Nous espérons toutefois que le Ministère – qui semble craindre de créer ainsi un précédent – accédera aux demandes des trois présidents des départements, maires et régions de France : Dominique Bussereau (ADF), François Baroin (AMF) et Hervé Morin (ARF). C’est tout le problème de l’hyper centralisation de l’Etat depuis plusieurs années…
Les communes ont aussi de leur côté suspendu le versement de certaines amodiations et loyers ?
Oui la CdC joue un rôle de coordination, pour essayer d’unifier ces actions entre les communes, d’adopter une position commune. Côté CdC nous payons en accéléré toutes les factures aux Entreprises, nous continuons à passer nos marchés publics er bien entendu nous n’appliquerons aucune pénalité de retard. La CdC exonère aussi certains loyers.

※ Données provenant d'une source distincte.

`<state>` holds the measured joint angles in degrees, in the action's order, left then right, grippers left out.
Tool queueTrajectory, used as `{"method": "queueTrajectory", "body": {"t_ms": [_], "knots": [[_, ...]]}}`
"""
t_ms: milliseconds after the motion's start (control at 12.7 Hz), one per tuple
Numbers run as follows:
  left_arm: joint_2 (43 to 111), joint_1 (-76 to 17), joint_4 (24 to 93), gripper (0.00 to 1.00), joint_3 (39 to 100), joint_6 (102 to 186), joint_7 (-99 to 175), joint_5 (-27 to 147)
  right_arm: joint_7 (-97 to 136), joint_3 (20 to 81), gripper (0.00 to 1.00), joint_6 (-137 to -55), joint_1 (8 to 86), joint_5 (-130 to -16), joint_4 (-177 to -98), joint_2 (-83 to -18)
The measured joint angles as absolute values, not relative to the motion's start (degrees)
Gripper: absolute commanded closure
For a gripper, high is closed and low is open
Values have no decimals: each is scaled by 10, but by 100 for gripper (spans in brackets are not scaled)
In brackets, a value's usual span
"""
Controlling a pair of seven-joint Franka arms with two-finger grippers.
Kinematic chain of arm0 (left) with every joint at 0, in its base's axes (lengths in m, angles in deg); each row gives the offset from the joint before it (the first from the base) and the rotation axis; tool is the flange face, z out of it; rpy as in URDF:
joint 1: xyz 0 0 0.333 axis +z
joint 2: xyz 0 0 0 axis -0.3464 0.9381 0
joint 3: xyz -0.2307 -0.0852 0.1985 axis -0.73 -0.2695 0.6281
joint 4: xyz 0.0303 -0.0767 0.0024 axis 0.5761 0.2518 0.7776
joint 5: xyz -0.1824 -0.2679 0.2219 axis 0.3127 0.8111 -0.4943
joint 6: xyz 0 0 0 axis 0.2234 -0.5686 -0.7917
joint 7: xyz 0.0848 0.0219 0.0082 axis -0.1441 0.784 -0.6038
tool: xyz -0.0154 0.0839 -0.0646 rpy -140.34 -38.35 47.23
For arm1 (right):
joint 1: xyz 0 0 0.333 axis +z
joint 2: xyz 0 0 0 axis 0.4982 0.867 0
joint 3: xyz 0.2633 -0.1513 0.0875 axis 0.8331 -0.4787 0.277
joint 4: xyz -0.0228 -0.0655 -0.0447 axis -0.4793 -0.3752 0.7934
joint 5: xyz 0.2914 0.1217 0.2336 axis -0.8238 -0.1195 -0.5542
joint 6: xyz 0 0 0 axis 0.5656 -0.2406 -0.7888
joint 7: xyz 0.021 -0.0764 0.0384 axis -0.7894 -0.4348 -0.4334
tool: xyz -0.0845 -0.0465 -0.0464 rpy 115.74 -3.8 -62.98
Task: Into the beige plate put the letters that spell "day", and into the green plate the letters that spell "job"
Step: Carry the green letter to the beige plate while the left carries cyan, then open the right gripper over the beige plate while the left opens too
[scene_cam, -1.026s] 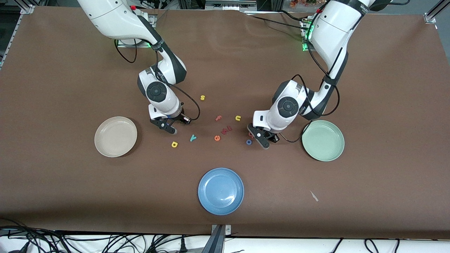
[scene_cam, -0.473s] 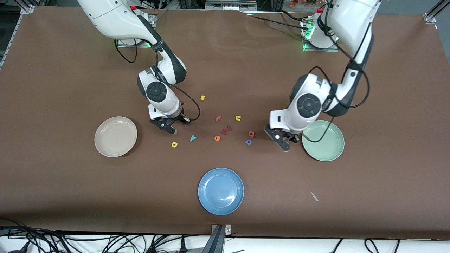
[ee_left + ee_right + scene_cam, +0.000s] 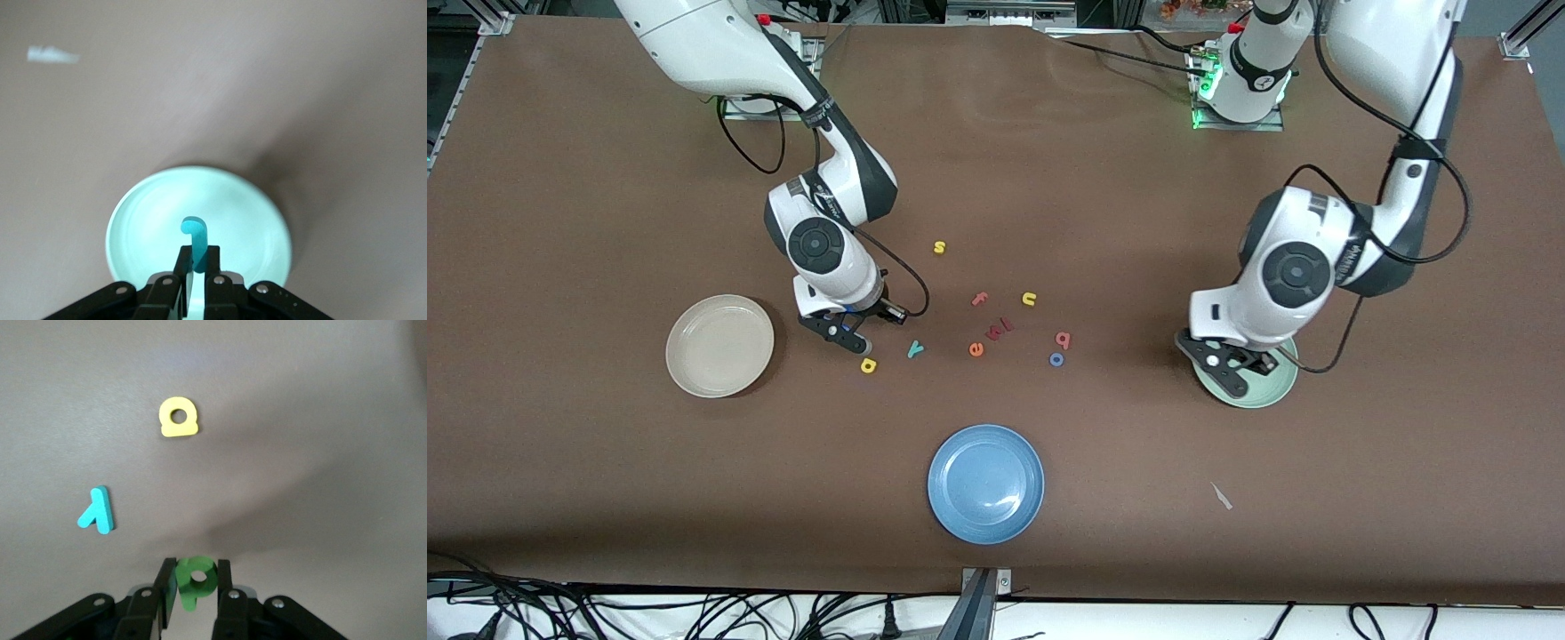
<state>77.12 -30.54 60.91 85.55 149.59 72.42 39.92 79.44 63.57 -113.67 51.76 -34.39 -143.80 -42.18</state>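
Two grippers up: I see both closed on a letter, both off the table.
Around, not mine to move: yellow "s" (image 3: 939,247), pink "f" (image 3: 979,299), yellow "u" (image 3: 1029,299), orange "e" (image 3: 975,349), small reddish pieces (image 3: 1002,328) beside it, blue plate (image 3: 985,483) nearest the front cam.
In the way: nothing I can see btwn either gripper and its plate.
L gripper (image 3: 198,259): pinching the teal "j" (image 3: 195,235), hook end sticking out past the fingertips, over the green plate (image 3: 143,220).
R gripper (image 3: 195,580): clamped on the dark green "d" (image 3: 194,581), over bare table; beige plate (image 3: 719,345) lies toward the R arm's end of the table from it.
Still on table, "day": yellow "a" (image 3: 868,364) just by the R gripper, teal "y" (image 3: 915,349) beside that.
Still on table, "job": pinkish-red "b" (image 3: 1063,339) and blue "o" (image 3: 1056,359) close together, well apart from the green plate.
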Motion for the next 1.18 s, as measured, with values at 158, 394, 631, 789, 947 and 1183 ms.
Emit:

La crise sanitaire et l’ensemble de ces mesures de soutien aux acteurs du territoire vont, on l’imagine, fortement impacter les finances de la Communauté de Communes de l’île de Ré, avez-vous déjà chiffré cet impact sur le budget de fonctionnement ?
Il y a déjà les ressources perdues, comme les 500 K€ de Destination île de Ré qui vont être reversés aux partenaires. Ce manque à gagner sera couvert par une dotation complète de la CdC à la SPL. Il y a les exonérations de loyers. Mais aussi la perte de la taxe de séjour sur mars, avril, mai.

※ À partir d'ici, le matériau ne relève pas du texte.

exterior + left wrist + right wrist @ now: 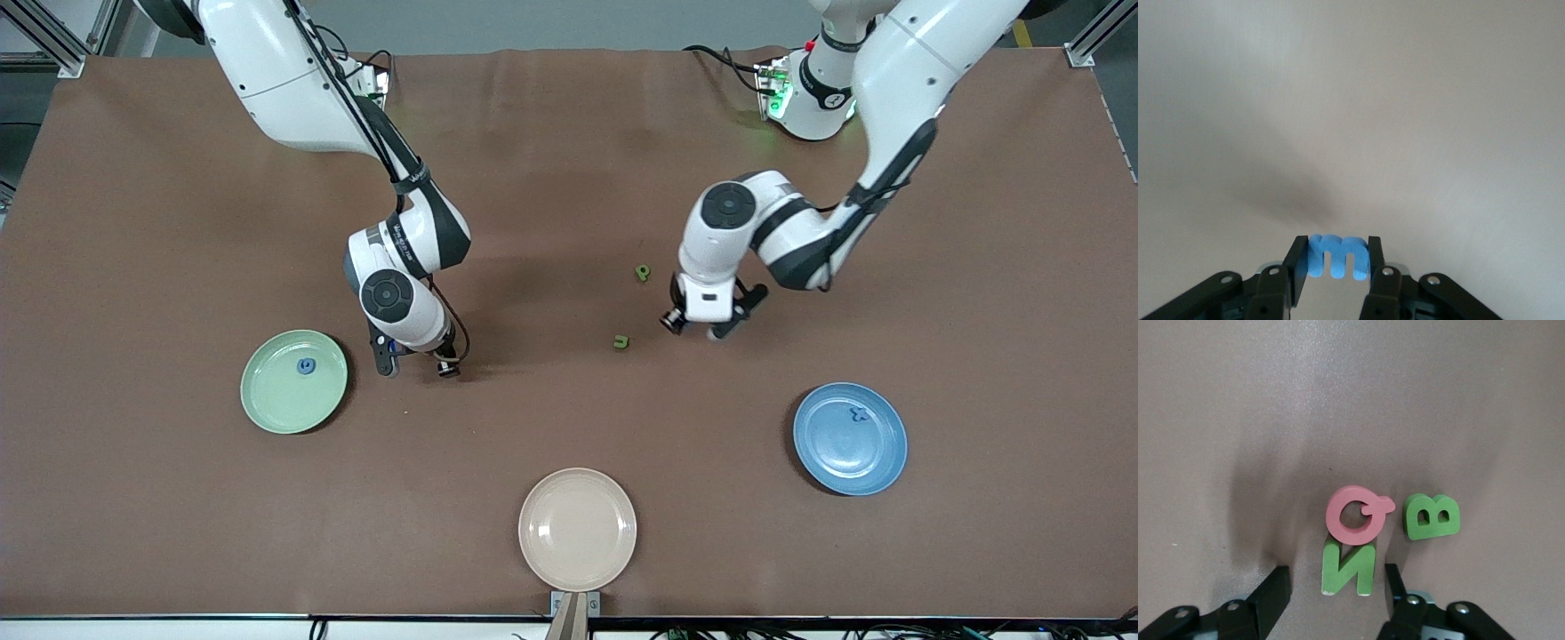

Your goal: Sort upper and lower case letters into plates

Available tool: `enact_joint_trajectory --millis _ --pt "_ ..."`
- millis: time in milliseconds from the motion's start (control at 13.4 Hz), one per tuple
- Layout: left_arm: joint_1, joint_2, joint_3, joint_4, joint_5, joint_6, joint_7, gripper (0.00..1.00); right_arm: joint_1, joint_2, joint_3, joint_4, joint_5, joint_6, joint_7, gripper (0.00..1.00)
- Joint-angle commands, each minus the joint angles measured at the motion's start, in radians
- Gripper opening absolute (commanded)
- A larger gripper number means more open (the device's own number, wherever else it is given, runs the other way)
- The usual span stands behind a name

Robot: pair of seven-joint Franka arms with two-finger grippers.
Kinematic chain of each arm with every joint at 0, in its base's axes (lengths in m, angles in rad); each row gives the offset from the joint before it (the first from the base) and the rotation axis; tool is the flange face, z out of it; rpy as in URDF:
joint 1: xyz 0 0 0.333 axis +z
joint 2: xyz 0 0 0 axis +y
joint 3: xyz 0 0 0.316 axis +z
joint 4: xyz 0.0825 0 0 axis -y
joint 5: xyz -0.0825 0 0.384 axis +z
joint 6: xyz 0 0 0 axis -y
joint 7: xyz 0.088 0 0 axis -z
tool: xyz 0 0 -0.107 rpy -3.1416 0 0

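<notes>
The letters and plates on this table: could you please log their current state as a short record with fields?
left claw: shut on blue m, over bare table
right claw: open, around green N
red Q: lying partly on the N
green B: flat on table beside the Q
green p: loose on table, mid-table
green u: loose, nearer the front camera than the p
pale green plate: holds one blue letter
blue plate: holds one blue letter
beige plate: no letters

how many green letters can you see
4: p and u on the table beside the left gripper; N between the open right gripper's fingers, B beside it. Arms may hide others.
</notes>
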Motion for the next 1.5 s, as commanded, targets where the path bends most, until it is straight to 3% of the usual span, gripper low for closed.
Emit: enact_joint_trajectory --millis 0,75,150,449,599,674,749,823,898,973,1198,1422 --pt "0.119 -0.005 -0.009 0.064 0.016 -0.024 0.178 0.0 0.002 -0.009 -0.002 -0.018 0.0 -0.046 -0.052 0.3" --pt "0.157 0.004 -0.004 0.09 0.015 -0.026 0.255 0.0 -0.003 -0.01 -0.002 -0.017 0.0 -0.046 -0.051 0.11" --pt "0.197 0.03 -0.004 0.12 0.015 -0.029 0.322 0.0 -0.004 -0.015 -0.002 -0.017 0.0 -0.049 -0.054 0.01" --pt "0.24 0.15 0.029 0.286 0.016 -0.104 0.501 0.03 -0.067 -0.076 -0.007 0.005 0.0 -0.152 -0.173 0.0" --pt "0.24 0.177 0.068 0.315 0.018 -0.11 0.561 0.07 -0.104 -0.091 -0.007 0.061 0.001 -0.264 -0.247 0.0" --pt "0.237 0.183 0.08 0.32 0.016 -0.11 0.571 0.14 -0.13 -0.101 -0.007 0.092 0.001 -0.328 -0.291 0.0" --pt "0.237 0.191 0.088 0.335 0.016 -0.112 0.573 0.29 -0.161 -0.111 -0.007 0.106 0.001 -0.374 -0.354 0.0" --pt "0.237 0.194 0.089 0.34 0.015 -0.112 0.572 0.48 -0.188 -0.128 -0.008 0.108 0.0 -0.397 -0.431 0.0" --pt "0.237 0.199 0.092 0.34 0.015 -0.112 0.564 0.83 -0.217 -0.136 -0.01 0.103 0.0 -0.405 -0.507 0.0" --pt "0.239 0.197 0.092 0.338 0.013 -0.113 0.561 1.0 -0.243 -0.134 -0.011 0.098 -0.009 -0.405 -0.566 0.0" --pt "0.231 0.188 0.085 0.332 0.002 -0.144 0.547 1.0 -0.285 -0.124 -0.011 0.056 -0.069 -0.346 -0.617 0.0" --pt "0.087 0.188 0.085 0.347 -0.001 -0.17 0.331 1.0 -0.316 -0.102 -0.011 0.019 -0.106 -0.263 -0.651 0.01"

Nous allons avoir aussi un gros souci avec la DSP (délégation de service public) d’AquaRé, puisque le centre aquatique devait rouvrir pour le début de l’été et ne sera livré que début 2021, ou au mieux fin 2020.
Nous estimons le manque à gagner sur notre budget de fonctionnement supérieur à trois millions d’euros, auquel il faudra rajouter notre soutien au développement économique.
Le problème est que les collectivités territoriales n’ont pas le droit de prendre des emprunts pour leur budget de fonctionnement, seulement pour leur budget d’investissement.
Or, en l’occurrence, nous sommes sur du fonctionnement. Il faudrait donc que l’Etat accepte exceptionnellement que les collectivités puissent emprunter pour équilibrer leur budget de fonctionnement.
Il y a par ailleurs en attente la taxe Gemapi qui représente 1,260 million d’€, dont nous aurons besoin pour financer une partie des chantiers digues.
Les communes sont aussi fortement impactées avec la perte de droits de mutation, même si je suis persuadé que l’immobilier va redémarrer très vite, et j’ai déjà des échos dans ce sens, l’île de Ré étant plus que jamais une valeur refuge.
Le premier tour des élections a permis d’élire neuf conseils municipaux sur dix, même si l’installation de ces conseils n’a pas pu encore avoir lieu. Seule la Commune des Portes devra organiser a minima un second tour (ou les deux tours si les élections étaient repoussées à l’automne). Sous quelle configuration la CdC et les communes fonctionnent et fonctionneront ?
Nous espérons que les nouveaux conseils municipaux pourront être installés au mois de juin, ce qui permettrait d’avoir neuf communes sur dix en ordre de marche.
Pour les Portes, nous ne savons pas encore si le second tour des élections pourra se tenir en juin ou en septembre…
La CdC doit voter son budget avant le 31 juillet 2020. Il y a trois configurations possibles : soit l’élection des Portes a lieu en juin et le nouveau conseil communautaire – composé de 28 délégués communautaires contre 26 actuellement – peut être installé en suivant. Soit le conseil communautaire peut être installé avec les nouveaux délégués communautaires issus des neuf communes concernées et les deux anciens délégués communautaires des Portes. Soit le conseil communautaire se réunit sous son ancienne configuration.